Durante muitos anos, como estudante de doutorado e depois como pesquisadora na USP (Universidade de São Paulo), senti, repetidas vezes, o desconforto e o estranhamento das pessoas diante de minha presença e circulação em certos espaços da universidade.
Participando de bancas examinadoras de mestrado e doutorado, o estranhamento de ter uma mulher negra nesse lugar acadêmico aparecia de maneira mais intensa.
De certa maneira, o olhar que expressa a pergunta “o que faz você aqui?” é uma das tantas possibilidades de reação de profissionais de instituições brasileiras diante da presença negra em lugares onde ela não era esperada. Reflete ainda o longo caminho a percorrer no território do enfrentamento do racismo institucional por organizações públicas ou privadas.
Com a ampliação da presença da juventude negra na universidade, com certeza essa reação se acentua.
Lembrei-me muito dessas ocorrências nos últimos dias após o suicídio de jovens negras e negros na USP. E a contundente carta de docentes negros exigindo medidas urgentes, já que, antes dos trágicos desfechos, não faltaram pressão, denúncias e alertas ao longo dos anos, evidenciou que é preciso uma atuação mais sistêmica da universidade diante dos desafios enfrentados pelo seu alunado negro.
O sentimento de não ter um lugar, de não pertencer, sentir-se rejeitado e humilhado que ocorre nesses episódios se encontra entre os elementos que podem provocar a depressão e o suicídio.
Assim, um dos grandes desafios que constatamos na atualidade, período em que vem se intensificando e se tornando cada vez mais visível o debate sobre racismo, é provocar as instituições públicas e privadas a olhar para si próprias de modo a identificar em sua estrutura os sinais do que as tornam tão excludentes e inóspitas, principalmente para a população jovem e negra.
De quantas diferentes maneiras sinalizam “aqui não é seu lugar”?
Há inúmeros estudos mostrando como o eurocentrismo se manifesta nos currículos, nas bibliotecas, nos espaços físicos, no perfil das lideranças institucionais, de professores e alunos, nos espaços universitários brasileiros.
E uma pressão crescente da juventude negra vem questionando esses espaços monolíticos e monocromáticos.
E aí surge o medo.

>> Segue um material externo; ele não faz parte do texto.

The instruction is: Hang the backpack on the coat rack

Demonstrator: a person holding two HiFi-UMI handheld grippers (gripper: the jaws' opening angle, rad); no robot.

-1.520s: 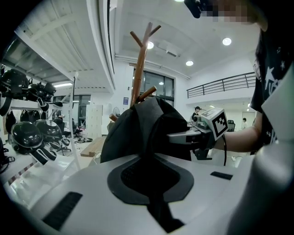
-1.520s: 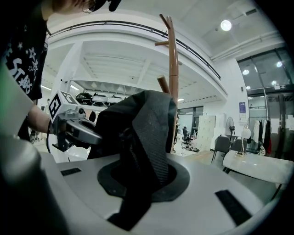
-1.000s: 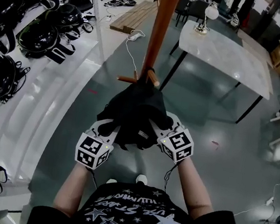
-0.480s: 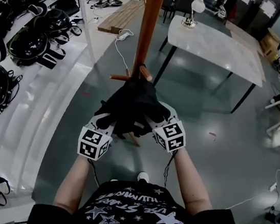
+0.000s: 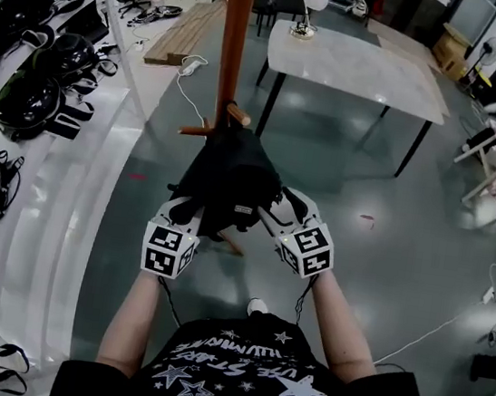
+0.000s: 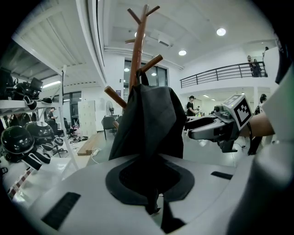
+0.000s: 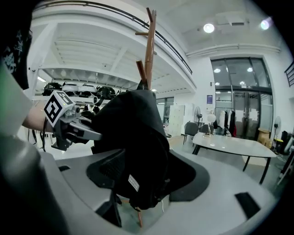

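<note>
Black fabric of the soft backpack (image 5: 228,176) was seen hanging from an angled peg (image 5: 238,114) of the reddish-brown wooden coat rack (image 5: 234,44), well above the floor. The left gripper (image 6: 152,197) was clenched on a fold of the bag's lower fabric. The jaws of the right gripper (image 7: 147,183) were opening, with the bag between them but not pressed. How firmly the loop sat on the peg could not be told. If the clenched gripper were drawn away, the bag might be dragged off or the rack tipped.
</note>
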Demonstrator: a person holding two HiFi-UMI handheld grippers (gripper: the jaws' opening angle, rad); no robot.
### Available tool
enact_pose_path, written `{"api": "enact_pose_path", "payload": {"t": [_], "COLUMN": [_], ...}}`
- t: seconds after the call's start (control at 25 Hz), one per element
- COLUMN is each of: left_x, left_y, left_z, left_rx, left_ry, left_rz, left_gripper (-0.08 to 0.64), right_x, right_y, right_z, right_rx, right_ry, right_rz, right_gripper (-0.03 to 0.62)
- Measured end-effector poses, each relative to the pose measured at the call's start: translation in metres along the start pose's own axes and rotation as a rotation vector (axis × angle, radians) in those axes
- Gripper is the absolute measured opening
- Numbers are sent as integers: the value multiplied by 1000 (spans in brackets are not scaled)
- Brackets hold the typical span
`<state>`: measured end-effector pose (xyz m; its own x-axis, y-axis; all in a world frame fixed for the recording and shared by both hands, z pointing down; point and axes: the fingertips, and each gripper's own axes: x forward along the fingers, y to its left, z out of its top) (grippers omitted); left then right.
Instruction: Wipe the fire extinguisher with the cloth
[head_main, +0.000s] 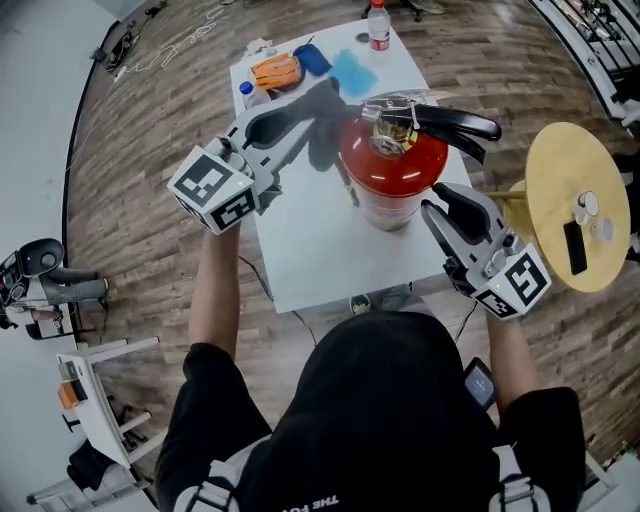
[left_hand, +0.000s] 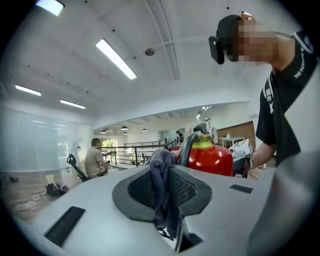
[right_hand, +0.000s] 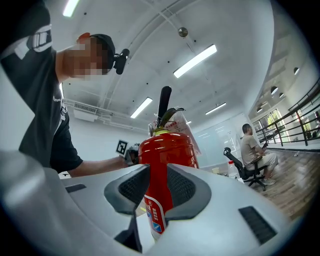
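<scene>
Wiping looks barely begun: left gripper (left_hand: 164, 172) is clamped on the cloth (left_hand: 160, 192), extinguisher (left_hand: 210, 157) just ahead. Right gripper (right_hand: 157, 182) has jaws slightly apart, nothing held.

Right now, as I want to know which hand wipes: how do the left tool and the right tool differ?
The left tool is shut on the dark cloth; the right tool is open, holding nothing. The left tool is up near the fire extinguisher's top, the right tool lower beside its body. Both point at it.
</scene>
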<state>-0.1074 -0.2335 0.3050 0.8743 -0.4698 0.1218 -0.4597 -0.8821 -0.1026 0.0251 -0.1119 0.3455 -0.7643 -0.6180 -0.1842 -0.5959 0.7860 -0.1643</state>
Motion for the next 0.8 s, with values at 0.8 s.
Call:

Medo da derrubada de tudo que assegurou os privilégios da branquitude, nas diferentes instâncias da universidade, em particular o temor da derrocada do “sistema meritocrático”, que, desconsiderando as históricas desigualdades de pontos de partidas e de enfrentamento cotidiano da discriminação, afirma que “os que têm competência se estabelecem”.
No entanto, não são apenas mais “caras pretas” na universidades. São outras experiências de vida, que se deram em outros tipos de território e que anunciam a urgente e inevitável democratização dos espaços universitários.
A pandemia vem intensificando os desafios desse contexto enfrentado pela população que está entre aqueles que mais vão a óbito pela Covid-19, pela sua própria situação de vulnerabilidade no país. Sem dúvida a população jovem e negra tem muitas razões para se sentir angustiada, sem saída.
Nada mais ameaçador do que saber que o jovem negro, entre 10 e 29 anos de idade, compõe o perfil das pessoas que mais cometem suicídio no Brasil, segundo o Ministério da Saúde (2019), num cenário no qual não existem políticas públicas específicas de prevenção.
Também são jovens de até 29 anos aqueles mais sujeitos à violência letal das forças policiais, segundo o Mapa da Violência de 2020.
Assim, a criação de instâncias institucionais que possam assegurar a efetividade do direito à educação, conforme define nossa Constituição, torna-se urgente.
Essas novas instâncias, se alinhadas aos princípios da equidade racial, têm grandes chances de transformar a universidade em um lugar acolhedor e saudável para os alunos que passaram a frequentá-la com maior presença nos últimos anos.